▸ Exercise brief
Set the material down again exactly, line by line, skipping each picture.

=== Provided material ===

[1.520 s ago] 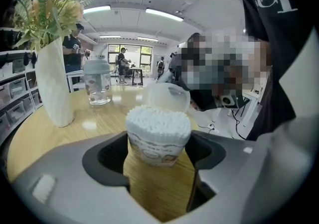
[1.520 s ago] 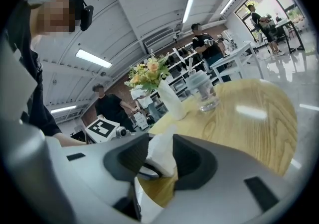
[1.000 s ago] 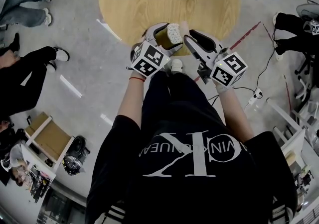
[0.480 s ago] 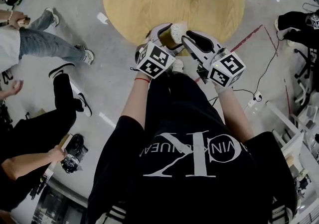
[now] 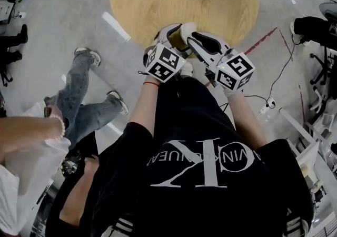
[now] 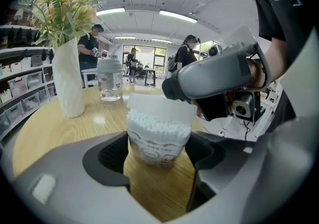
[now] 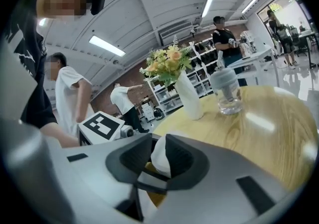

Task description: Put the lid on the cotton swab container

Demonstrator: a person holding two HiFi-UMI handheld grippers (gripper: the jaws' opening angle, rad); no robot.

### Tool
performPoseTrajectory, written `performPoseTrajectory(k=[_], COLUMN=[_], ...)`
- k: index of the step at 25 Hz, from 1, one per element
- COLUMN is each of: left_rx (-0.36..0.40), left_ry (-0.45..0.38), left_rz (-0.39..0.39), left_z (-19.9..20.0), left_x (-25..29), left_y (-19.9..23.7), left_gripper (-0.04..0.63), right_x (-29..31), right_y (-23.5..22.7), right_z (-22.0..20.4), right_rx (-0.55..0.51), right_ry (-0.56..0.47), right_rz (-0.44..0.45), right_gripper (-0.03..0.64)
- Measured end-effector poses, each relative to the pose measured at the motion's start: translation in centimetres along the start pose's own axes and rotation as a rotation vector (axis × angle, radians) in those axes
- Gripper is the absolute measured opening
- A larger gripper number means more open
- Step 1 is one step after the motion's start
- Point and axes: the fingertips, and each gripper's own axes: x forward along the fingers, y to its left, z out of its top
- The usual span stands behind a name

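1. Step in hand: you are seating the lid (image 6: 160, 106) on the container (image 6: 157, 151). The lid lies across the top of the swabs. I judge it not yet pressed home.
2. Your left gripper (image 6: 159, 143) clamps the container, a pad against each side. The container is at the near edge of the table (image 6: 60, 133). Whether its base rests on the wood cannot be told.
3. Your right gripper (image 7: 159, 156) has its jaws closing, and the lid's white edge fills the narrow gap between them.
4. In the left gripper view the right gripper reaches in from the right, above the left jaws, with its tip at the lid's right edge.
5. Whether the lid's rim sits around the container's mouth cannot be made out.
6. Next move, as judged: keep the container steady, level the lid, press it straight down until it seats, then release.
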Motion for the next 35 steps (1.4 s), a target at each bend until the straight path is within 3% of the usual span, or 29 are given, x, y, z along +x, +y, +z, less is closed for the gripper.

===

▸ Exercise output
[1.520 s ago] 
[1.520 s ago] 
[1.000 s ago] 
[0.480 s ago] 
[now] 
[now] 
[now] 

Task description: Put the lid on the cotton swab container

Demonstrator: a person holding two HiFi-UMI handheld grippers (gripper: the jaws' opening angle, rad); no robot.

### Tool
performPoseTrajectory, written `performPoseTrajectory(k=[_], COLUMN=[_], ...)`
- k: index of the step at 25 Hz, from 1, one per element
- COLUMN is each of: left_rx (-0.36..0.40), left_ry (-0.45..0.38), left_rz (-0.39..0.39), left_z (-19.9..20.0), left_x (-25..29), left_y (-19.9..23.7), left_gripper (-0.04..0.63), right_x (-29..31), right_y (-23.5..22.7), right_z (-22.0..20.4), right_rx (-0.55..0.51), right_ry (-0.56..0.47), right_rz (-0.44..0.45), right_gripper (-0.03..0.64)
- Measured end-effector poses, each relative to the pose measured at the motion's start: translation in centimetres along the start pose's own axes and rotation as a rotation vector (axis × angle, radians) in those axes
- Gripper is the absolute measured opening
- A larger gripper number means more open
- Step 1 is one step after the motion's start
- Point and axes: the fingertips, and each gripper's own axes: x forward along the fingers, y to its left, z out of its top
- The usual span stands behind a name

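1. Step in hand: you are seating the lid (image 6: 160, 106) on the container (image 6: 157, 151). The lid lies across the top of the swabs. I judge it not yet pressed home.
2. Your left gripper (image 6: 159, 143) clamps the container, a pad against each side. The container is at the near edge of the table (image 6: 60, 133). Whether its base rests on the wood cannot be told.
3. Your right gripper (image 7: 159, 156) has its jaws closing, and the lid's white edge fills the narrow gap between them.
4. In the left gripper view the right gripper reaches in from the right, above the left jaws, with its tip at the lid's right edge.
5. Whether the lid's rim sits around the container's mouth cannot be made out.
6. Next move, as judged: keep the container steady, level the lid, press it straight down until it seats, then release.
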Motion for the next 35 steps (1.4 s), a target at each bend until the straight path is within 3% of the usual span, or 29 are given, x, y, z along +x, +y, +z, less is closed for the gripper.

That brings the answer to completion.